- **Given data**
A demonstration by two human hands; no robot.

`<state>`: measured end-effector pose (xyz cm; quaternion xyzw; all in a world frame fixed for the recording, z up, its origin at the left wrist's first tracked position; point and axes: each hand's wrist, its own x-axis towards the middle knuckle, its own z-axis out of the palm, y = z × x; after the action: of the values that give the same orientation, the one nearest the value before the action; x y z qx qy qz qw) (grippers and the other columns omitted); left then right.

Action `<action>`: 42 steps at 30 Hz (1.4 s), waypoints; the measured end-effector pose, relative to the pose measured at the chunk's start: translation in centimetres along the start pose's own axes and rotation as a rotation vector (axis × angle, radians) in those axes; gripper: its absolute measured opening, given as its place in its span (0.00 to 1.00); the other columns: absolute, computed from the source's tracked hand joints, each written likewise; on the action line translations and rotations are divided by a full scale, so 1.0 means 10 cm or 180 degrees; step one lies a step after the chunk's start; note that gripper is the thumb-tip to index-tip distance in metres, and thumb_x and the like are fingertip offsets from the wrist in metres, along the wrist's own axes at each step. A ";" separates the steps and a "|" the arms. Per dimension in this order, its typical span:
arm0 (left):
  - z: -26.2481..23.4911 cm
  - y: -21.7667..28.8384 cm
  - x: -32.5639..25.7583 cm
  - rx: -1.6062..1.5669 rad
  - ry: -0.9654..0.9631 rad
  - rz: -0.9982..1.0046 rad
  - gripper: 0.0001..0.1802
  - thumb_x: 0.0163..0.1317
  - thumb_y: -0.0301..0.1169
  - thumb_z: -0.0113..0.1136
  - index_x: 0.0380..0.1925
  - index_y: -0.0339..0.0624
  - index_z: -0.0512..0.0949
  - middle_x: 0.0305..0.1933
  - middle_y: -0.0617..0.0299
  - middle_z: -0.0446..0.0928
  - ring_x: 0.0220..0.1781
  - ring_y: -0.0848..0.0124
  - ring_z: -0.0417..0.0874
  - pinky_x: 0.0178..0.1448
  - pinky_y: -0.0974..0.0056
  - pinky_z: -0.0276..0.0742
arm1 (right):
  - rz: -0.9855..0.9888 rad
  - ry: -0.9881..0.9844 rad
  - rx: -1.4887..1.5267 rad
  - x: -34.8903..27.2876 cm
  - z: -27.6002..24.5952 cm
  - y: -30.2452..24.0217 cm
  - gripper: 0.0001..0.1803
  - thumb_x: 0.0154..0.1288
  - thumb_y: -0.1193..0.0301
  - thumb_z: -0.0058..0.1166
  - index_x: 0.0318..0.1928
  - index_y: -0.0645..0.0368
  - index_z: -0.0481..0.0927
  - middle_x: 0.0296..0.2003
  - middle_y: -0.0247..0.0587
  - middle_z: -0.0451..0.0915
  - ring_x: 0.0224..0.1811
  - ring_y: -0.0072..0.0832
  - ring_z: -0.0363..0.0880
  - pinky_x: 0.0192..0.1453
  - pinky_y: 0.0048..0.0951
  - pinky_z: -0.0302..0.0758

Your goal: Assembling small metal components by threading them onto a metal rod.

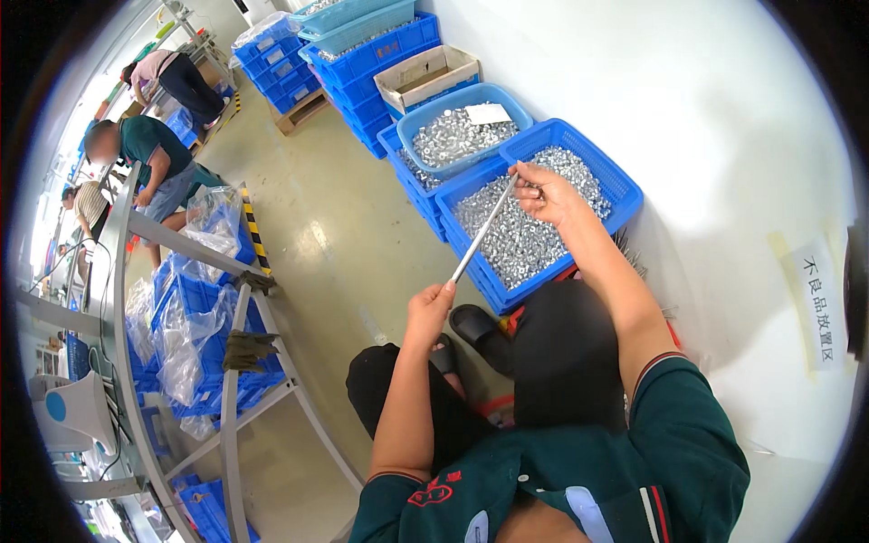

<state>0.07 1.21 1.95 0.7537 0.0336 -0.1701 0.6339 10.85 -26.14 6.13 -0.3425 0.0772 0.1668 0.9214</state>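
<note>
rod held at both ends above the crate of metal parts

a seated person holds a thin metal rod [484,229] between two bare hands, above the front edge of a blue crate [625,193] filled with small shiny metal parts [520,240]. the rod's long axis runs on a slant, from low and near the body up and away toward the crate.

the left hand [429,306] is closed around the rod's lower end, thumb up by the shaft, close over the person's knee. the right hand [546,192] pinches the upper end between fingertips, and it sits directly over the heap of parts, so it is the hand nearer the crate. the parts lie just under and beyond that right hand; the left hand is well apart from them, back toward the body.

whether any parts are strung on the rod is too small to tell.

behind the crate stands a lighter blue basket [434,109] of the same kind of parts, with a white slip of paper on top, and beyond it an open cardboard box [425,77] and stacked blue crates. to the person's left a grey metal-framed table [127,271] carries clear bags and more blue crates beneath. other people work farther off at the upper left. a paper label [819,308] is stuck to the white wall on the right.
</note>
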 end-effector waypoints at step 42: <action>-0.03 0.02 0.01 0.0152 0.0074 -0.0164 0.21 0.59 0.43 0.52 0.14 0.39 0.69 0.13 0.71 0.61 0.17 0.81 0.57 0.20 0.71 0.53 | 0.0316 0.0248 0.0207 0.07 -0.06 0.10 0.16 0.58 0.58 0.54 0.31 0.58 0.71 0.18 0.28 0.64 0.12 0.11 0.56 0.10 0.11 0.49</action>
<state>0.27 1.49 2.15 0.7695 0.0563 -0.1784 0.6107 11.10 -25.67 4.91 -0.3144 0.1352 0.1962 0.9189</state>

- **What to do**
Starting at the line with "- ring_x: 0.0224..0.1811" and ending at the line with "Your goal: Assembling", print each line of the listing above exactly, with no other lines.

- **Written solution**
  - ring_x: 0.0224..0.1811
  - ring_y: -0.0072..0.0832
  - ring_z: -0.0363..0.0880
  - pinky_x: 0.0192..0.1453
  - pinky_y: 0.0048..0.0951
  - pinky_z: -0.0302..0.0758

Your goal: Assembling small metal components by threading them onto a metal rod.

The answer has been fully written out.